Plyler, a Travelers Rest native born in 1894, graduated from Furman, served in the U.S. army during WWI, earned his law degree from Harvard University and practiced law in Greenville, later being named a judge of the Greenville County Court.

Plyler later began teaching law at Furman, becoming dean of his alma mater's law school in 1928. Ten years later, Plyler became the president of the then-struggling university, where he remains in history as the longest-serving tenured president of the school.

During Plyler’s twenty-five years of leadership, Furman developed significantly, not only acquiring the land and building a new campus at its current location, but transitioning the school into a co-educational campus as well.

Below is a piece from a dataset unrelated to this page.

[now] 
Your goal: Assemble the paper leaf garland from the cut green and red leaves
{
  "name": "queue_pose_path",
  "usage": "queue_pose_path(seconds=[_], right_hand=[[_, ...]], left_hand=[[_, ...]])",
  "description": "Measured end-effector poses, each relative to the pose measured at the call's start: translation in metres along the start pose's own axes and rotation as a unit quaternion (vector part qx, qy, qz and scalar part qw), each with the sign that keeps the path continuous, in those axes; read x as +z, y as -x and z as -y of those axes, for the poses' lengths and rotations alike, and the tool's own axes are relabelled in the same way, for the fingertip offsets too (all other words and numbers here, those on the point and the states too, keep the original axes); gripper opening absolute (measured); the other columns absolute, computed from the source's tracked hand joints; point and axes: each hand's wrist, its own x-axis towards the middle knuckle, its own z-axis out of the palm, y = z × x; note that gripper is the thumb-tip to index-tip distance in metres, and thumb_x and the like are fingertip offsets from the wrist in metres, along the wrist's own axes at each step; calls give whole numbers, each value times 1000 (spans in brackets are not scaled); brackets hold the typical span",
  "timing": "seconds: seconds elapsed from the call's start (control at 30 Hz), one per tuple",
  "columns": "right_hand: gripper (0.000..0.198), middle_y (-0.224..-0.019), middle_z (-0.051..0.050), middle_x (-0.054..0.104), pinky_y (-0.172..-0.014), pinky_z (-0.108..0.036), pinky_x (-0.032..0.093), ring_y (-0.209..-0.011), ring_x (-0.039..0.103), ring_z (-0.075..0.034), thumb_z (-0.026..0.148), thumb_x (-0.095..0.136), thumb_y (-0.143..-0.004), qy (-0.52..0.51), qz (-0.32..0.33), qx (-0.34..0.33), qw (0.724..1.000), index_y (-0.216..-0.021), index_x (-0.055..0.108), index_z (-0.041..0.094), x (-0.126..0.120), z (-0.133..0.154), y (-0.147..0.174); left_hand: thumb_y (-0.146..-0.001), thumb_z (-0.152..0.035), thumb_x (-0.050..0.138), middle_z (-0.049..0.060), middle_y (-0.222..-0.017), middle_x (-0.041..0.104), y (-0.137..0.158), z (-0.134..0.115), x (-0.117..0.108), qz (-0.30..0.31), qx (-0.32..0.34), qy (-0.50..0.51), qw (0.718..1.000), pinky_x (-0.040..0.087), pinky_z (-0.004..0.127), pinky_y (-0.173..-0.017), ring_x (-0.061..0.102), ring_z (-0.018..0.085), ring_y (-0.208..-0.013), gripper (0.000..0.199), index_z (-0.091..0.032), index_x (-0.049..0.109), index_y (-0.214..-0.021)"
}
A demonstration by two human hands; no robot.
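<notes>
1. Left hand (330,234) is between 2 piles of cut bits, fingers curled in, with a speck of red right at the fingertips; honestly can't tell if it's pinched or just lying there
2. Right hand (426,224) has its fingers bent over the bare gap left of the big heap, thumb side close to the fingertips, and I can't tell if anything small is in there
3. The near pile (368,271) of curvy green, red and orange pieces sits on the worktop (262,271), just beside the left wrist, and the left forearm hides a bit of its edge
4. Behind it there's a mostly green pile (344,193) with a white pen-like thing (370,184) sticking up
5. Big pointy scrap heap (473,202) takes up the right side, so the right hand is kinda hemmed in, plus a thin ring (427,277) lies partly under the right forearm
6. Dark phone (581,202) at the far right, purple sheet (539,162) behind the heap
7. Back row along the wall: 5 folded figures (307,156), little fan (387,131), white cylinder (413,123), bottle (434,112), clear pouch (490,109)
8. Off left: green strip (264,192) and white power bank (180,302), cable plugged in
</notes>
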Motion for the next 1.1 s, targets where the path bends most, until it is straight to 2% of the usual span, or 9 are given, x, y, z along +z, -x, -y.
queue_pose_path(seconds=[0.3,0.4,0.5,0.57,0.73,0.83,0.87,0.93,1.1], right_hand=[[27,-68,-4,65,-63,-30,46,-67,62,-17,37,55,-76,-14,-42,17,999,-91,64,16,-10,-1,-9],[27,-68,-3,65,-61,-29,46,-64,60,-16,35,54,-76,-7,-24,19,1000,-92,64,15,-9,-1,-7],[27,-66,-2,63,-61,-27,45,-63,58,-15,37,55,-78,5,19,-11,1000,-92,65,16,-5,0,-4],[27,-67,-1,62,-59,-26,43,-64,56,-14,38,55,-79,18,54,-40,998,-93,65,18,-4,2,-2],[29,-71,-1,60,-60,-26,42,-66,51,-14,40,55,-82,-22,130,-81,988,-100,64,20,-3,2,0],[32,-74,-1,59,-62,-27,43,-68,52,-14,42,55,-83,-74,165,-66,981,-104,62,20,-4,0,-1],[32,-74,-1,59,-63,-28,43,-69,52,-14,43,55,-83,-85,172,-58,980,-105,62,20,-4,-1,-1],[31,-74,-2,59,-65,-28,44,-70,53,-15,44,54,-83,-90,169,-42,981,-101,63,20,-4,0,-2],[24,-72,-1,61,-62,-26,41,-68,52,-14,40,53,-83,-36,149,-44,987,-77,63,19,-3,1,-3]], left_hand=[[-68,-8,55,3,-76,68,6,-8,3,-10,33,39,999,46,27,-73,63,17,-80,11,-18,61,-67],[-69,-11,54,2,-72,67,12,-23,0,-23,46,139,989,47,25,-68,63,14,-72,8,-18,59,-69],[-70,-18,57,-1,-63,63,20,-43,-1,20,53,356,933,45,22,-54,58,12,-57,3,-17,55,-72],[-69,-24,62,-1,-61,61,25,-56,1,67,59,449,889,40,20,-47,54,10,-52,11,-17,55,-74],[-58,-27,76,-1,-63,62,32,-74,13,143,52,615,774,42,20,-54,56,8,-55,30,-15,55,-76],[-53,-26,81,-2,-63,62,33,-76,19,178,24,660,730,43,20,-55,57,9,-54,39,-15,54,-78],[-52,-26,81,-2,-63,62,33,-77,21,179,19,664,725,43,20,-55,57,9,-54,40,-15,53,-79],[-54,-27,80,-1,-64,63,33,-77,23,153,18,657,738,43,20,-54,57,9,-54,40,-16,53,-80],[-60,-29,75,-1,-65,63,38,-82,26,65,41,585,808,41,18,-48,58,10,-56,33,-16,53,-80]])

Plyler died in 1966, and his obituary in the Greenville News paid tribute to “the tall, silver-haired educator who guided Furman in its greatest period of growth.”

"We are grateful for the opportunity to look back and commemorate the life of a great man, one for whom both Furman and Travelers Rest will be forever proud," Dr. John S. Beckford, vice president for academic affairs and dean at the university, said at the sign unveiling ceremony.

"I wish Dr. Plyler could see his Furman today, joining us in celebrating its physical and reputational growth, just as he knew was always possible," Beckford said.

As part of the process to name the interchange, an effort spearheaded by the Travelers Rest Historical Society, approval from the S.C  Dept. of Transportation and the S.C. House of Representatives had to be gained. S.C. Dist. 17 Representative Mike Burns read the resulting resolution at the ceremony.

The History Museum of Travelers Rest is currently hosting an exhibit on Plyler’s life. New hours for the museum, located at 3 Edwards Street, are Saturdays and Sundays from 1 p.m. to 4 p.m.